> Exercise details
The material must be repeated exactly, with every line intact.

> Dataset content
--------------------
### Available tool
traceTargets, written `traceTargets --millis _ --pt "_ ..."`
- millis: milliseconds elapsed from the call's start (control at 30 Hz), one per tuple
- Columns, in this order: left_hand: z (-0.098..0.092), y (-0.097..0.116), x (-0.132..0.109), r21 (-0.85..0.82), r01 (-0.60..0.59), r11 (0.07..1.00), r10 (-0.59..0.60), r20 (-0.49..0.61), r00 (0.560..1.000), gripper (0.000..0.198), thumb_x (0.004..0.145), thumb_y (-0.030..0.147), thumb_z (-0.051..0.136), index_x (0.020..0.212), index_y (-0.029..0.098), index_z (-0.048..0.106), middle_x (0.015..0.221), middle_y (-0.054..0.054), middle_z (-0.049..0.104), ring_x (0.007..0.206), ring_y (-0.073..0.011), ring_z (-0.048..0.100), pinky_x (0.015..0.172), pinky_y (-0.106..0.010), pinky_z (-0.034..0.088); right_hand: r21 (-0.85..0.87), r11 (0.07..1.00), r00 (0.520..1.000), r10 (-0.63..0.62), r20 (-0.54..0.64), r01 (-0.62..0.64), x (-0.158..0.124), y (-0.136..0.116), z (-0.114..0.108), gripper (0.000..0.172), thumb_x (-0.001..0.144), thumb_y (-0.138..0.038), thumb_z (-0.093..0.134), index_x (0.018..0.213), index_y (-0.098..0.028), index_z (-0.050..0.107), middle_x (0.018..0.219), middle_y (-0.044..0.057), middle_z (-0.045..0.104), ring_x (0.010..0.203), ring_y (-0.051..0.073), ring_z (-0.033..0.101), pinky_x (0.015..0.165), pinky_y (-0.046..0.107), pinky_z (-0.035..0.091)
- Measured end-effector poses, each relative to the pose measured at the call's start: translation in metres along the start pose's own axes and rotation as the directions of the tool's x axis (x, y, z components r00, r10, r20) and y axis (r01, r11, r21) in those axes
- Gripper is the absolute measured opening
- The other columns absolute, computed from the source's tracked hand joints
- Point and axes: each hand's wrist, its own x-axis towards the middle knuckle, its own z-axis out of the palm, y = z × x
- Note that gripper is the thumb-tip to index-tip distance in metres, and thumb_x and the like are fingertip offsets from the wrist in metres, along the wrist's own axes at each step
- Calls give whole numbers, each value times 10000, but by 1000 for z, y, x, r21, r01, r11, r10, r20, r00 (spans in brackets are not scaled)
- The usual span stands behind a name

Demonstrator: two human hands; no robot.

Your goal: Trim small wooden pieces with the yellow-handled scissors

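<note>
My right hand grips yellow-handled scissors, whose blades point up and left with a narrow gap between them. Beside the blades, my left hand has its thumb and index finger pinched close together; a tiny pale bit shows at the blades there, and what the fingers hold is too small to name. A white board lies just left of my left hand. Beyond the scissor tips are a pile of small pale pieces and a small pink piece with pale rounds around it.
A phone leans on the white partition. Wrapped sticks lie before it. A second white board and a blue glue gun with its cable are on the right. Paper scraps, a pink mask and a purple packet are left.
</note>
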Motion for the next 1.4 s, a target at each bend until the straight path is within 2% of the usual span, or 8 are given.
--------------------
> Answer box
### Available tool
traceTargets, written `traceTargets --millis _ --pt "_ ..."`
- millis: milliseconds elapsed from the call's start (control at 30 Hz), one per tuple
- Columns, in this order: left_hand: z (-0.098..0.092), y (-0.097..0.116), x (-0.132..0.109), r21 (-0.85..0.82), r01 (-0.60..0.59), r11 (0.07..1.00), r10 (-0.59..0.60), r20 (-0.49..0.61), r00 (0.560..1.000), gripper (0.000..0.198), thumb_x (0.004..0.145), thumb_y (-0.030..0.147), thumb_z (-0.051..0.136), index_x (0.020..0.212), index_y (-0.029..0.098), index_z (-0.048..0.106), middle_x (0.015..0.221), middle_y (-0.054..0.054), middle_z (-0.049..0.104), ring_x (0.007..0.206), ring_y (-0.073..0.011), ring_z (-0.048..0.100), pinky_x (0.015..0.172), pinky_y (-0.106..0.010), pinky_z (-0.034..0.088); right_hand: r21 (-0.85..0.87), r11 (0.07..1.00), r00 (0.520..1.000), r10 (-0.63..0.62), r20 (-0.54..0.64), r01 (-0.62..0.64), x (-0.158..0.124), y (-0.136..0.116), z (-0.114..0.108), gripper (0.000..0.172), thumb_x (-0.001..0.144), thumb_y (-0.138..0.038), thumb_z (-0.093..0.134), index_x (0.018..0.213), index_y (-0.098..0.028), index_z (-0.050..0.107), middle_x (0.018..0.219), middle_y (-0.044..0.057), middle_z (-0.045..0.104), ring_x (0.010..0.203), ring_y (-0.051..0.073), ring_z (-0.033..0.101), pinky_x (0.015..0.165), pinky_y (-0.046..0.107), pinky_z (-0.035..0.091)
- Measured end-effector poses, each relative to the pose measured at the call's start: translation in metres along the start pose's own axes and rotation as the directions of the tool's x axis (x, y, z components r00, r10, r20) and y axis (r01, r11, r21) in those axes
- Gripper is the absolute measured opening
- The other columns absolute, computed from the source's tracked hand joints
- Point and axes: each hand's wrist, its own x-axis towards the middle knuckle, its own z-axis out of the palm, y = z × x
- Note that gripper is the thumb-tip to index-tip distance in metres, and thumb_x and the like are fingertip offsets from the wrist in metres, along the wrist's own axes at each step
- Calls give whole numbers, each value times 10000, but by 1000 for z, y, x, r21, r01, r11, r10, r20, r00 (spans in brackets are not scaled)
- The usual span stands behind a name

Demonstrator: two human hands; no robot.

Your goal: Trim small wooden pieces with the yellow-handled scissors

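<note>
My right hand grips yellow-handled scissors, whose blades point up and left with a narrow gap between them. Beside the blades, my left hand has its thumb and index finger pinched close together; a tiny pale bit shows at the blades there, and what the fingers hold is too small to name. A white board lies just left of my left hand. Beyond the scissor tips are a pile of small pale pieces and a small pink piece with pale rounds around it.
A phone leans on the white partition. Wrapped sticks lie before it. A second white board and a blue glue gun with its cable are on the right. Paper scraps, a pink mask and a purple packet are left.
</note>
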Motion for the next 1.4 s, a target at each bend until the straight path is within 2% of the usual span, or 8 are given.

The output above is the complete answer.